DOCA GPUNetIO Open Source

This repository provides an open-source version of the DOCA GPUNetIO and DOCA Verbs libraries. The features included here are limited to enabling GPUDirect Async Kernel-Initiated (GDAKI) network communication technology over RDMA protocols (InfiniBand and RoCE) using a DOCA-like API in an open-source environment.

Open vs Full

The table below highlights the key differences between this DOCA GPUNetIO open-source project and the full DOCA GPUNetIO SDK:

Item	DOCA Full SDK	DOCA Open Source
Verbs CPU control path	Close-source shared library	Open-source C++ files
GPUNetIO CPU control path	Close-source shared library	Open-source C++ files
GPUNetIO GPU data path for RDMA Verbs one-sided	Yes	Yes
GPUNetIO GPU data path for RDMA Verbs two-sided	Yes	No
GPUNetIO GPU data path for Ethernet	Yes	No
GPUNetIO GPU data path for DMA	Yes	No

The Full SDK is more comprehensive and includes additional features that are not part of this open-source release. It is important to note, however, that the CUDA header files for the GPUNetIO Verbs data path are identical between the open-source and full versions.

Goals

The overarching goal of DOCA GPUNetIO (both Open Source and Full) is to consolidate multiple GDAKI implementations into a unified driver and library with consistent host- and device-side interfaces. This common foundation can be shared across current and future consumers of GDAKI technology such as NVSHMEM, NCCL, and GPUDirect. This approach promotes knowledge sharing while reducing the engineering effort required for long-term maintenance.

Core Features

CPU control path:

Interfaces to create and manage completion queues (CQs) and queue pairs (QPs) in CPU/GPU memory.
Support for connecting QPs over Reliable Connection (RC) transport.
Move CQ/QP resources between CPU and GPU memory.
Compatibility with standard verbs resources (MRs, PDs, context, device attributes, etc.).

GPU data path:

Device-side APIs to post direct work requests (WRs) and poll completion responses (CQEs).
Directly ring NIC doorbells from the GPU (update registers).
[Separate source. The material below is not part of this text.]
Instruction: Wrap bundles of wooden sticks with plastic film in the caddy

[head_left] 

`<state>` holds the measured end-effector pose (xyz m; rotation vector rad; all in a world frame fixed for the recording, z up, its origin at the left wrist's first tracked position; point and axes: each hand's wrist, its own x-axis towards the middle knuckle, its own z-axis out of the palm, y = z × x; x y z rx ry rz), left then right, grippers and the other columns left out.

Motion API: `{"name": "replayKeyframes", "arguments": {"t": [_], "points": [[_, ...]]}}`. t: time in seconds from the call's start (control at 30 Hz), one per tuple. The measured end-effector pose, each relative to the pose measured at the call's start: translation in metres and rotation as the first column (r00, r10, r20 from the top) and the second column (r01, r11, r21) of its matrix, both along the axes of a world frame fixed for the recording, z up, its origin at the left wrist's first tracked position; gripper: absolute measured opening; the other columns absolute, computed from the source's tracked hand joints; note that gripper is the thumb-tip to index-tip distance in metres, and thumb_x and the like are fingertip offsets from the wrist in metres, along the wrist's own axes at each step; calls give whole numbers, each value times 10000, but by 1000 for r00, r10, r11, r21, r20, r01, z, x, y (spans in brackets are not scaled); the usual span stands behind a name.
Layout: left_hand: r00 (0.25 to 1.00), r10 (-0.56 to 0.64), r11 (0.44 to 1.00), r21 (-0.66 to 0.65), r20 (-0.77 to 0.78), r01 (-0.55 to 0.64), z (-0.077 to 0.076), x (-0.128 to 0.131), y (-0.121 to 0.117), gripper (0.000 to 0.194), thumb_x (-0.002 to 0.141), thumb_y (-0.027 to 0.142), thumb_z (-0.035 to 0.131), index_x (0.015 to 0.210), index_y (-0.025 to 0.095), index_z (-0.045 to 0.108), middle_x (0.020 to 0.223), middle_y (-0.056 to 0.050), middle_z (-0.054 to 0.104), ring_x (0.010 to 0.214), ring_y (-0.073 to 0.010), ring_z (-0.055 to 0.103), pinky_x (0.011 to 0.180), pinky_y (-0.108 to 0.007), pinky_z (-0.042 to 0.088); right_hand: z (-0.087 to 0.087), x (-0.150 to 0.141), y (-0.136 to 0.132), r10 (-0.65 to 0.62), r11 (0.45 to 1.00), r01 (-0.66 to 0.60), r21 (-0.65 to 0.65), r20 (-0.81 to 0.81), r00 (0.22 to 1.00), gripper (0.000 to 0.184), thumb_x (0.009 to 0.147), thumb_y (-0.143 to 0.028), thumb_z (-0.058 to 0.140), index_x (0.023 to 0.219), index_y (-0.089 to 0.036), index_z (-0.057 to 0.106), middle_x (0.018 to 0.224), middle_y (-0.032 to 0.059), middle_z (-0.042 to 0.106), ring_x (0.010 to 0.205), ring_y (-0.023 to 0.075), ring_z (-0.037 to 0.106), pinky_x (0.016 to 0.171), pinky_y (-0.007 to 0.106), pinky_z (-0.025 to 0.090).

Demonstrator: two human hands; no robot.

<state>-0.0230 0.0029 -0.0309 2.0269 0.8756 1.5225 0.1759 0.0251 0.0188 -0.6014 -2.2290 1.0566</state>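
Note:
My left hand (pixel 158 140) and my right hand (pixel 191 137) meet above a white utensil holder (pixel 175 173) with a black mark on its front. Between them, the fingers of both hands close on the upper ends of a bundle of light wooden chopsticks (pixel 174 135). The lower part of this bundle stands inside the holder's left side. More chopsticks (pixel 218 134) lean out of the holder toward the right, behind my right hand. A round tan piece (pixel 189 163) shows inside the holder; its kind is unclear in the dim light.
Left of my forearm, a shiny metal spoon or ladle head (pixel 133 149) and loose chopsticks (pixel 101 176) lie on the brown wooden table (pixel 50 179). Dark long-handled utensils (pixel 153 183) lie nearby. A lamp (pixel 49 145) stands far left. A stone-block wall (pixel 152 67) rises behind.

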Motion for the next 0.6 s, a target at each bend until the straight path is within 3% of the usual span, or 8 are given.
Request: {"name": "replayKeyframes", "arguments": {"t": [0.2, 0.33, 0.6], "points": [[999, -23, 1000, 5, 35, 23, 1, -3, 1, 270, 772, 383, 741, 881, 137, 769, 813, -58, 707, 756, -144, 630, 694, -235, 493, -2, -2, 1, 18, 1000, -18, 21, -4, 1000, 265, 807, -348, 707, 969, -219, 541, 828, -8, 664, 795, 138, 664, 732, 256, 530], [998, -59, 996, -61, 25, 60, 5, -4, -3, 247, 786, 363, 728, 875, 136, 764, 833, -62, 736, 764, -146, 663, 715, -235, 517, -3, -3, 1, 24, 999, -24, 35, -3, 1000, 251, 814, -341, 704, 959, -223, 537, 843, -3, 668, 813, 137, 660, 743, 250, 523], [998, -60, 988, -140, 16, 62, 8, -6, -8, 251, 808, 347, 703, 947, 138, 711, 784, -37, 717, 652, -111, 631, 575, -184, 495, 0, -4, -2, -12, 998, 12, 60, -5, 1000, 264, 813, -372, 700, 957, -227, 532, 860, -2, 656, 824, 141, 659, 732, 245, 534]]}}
For a deep dive into features, see the official DOCA GPUNetIO documentation and DOCA Verbs documentation.

Usage

To enable GDAKI technology with the DOCA API, an application must be divided into two phases. A CPU control path phase, which initializes devices, allocates memory, and performs other setup tasks. A GPU data path phase, where a CUDA kernel is launched and GPUNetIO CUDA functions are used within it.

Control Path Workflow

Open an RDMA device context: ibv_open_device.
Allocate a PD: ibv_alloc_pd.
Register memory regions: ibv_reg_mr.
Create a GPUNetIO handler: doca_gpu_create.
Create CQ and QP using doca_verbs_* functions.
Connect QPs with remote peers using doca_verbs_qp_modify.
Export QPs and CQs to GPU memory using: doca_gpu_verbs_export_cq and doca_gpu_verbs_export_qp

Data Path Workflow

Launch a GPU kernel
Post work requests using:

High-level API in CUDA header files doca_gpunetio_dev_verbs_onesided.cuh and doca_gpunetio_dev_verbs_counter.cuh starting with doca_gpu_dev_verbs_*
Low-level API (advanced users) in CUDA header files like doca_gpunetio_dev_verbs_qp.cuh and doca_gpunetio_dev_verbs_cq.cuh like doca_gpu_dev_verbs_wqe_prepare_*, doca_gpu_dev_verbs_submit

Poll completions with: doca_gpu_dev_verbs_poll_cq_*

Mixing high- and low-level APIs is not recommended.

CPU-assisted GDAKI

Some systems do not support direct NIC doorbell ringing from GPU SMs. In this case, a CUDA kernel can post WQEs and poll CQEs in GPU memory, but it cannot update the network card registers. In such scenarios, DOCA GPUNetIO GDAKI can still be used by enabling CPU-assisted mode: the GPU notifies a CPU thread, which rings the NIC doorbell on its behalf. This mode provides a reliable fallback (with lower performance) and requires a CPU thread to periodically call doca_gpu_verbs_cpu_proxy_progress().

Build

To build the host-side library libdoca_gpunetio.so:

cd doca-gpunetio
make -j

This generates a lib directory containing the shared library.

Enable logs

Logs are managed by macro DOCA_LOG, relying on syslog with different log levels:

EMERG
ALERT
CRIT
ERR
WARNING
NOTICE
INFO
DEBUG

By default, the EMERG level (0) is set. To print the DOCA_LOG with higher level, please set the DOCA_GPUNETIO_LOG environment variable to the right level number.

Examples

Two examples are included to demonstrate usage and measure performance. Make sure to build libdoca_gpunetio.so before compiling examples.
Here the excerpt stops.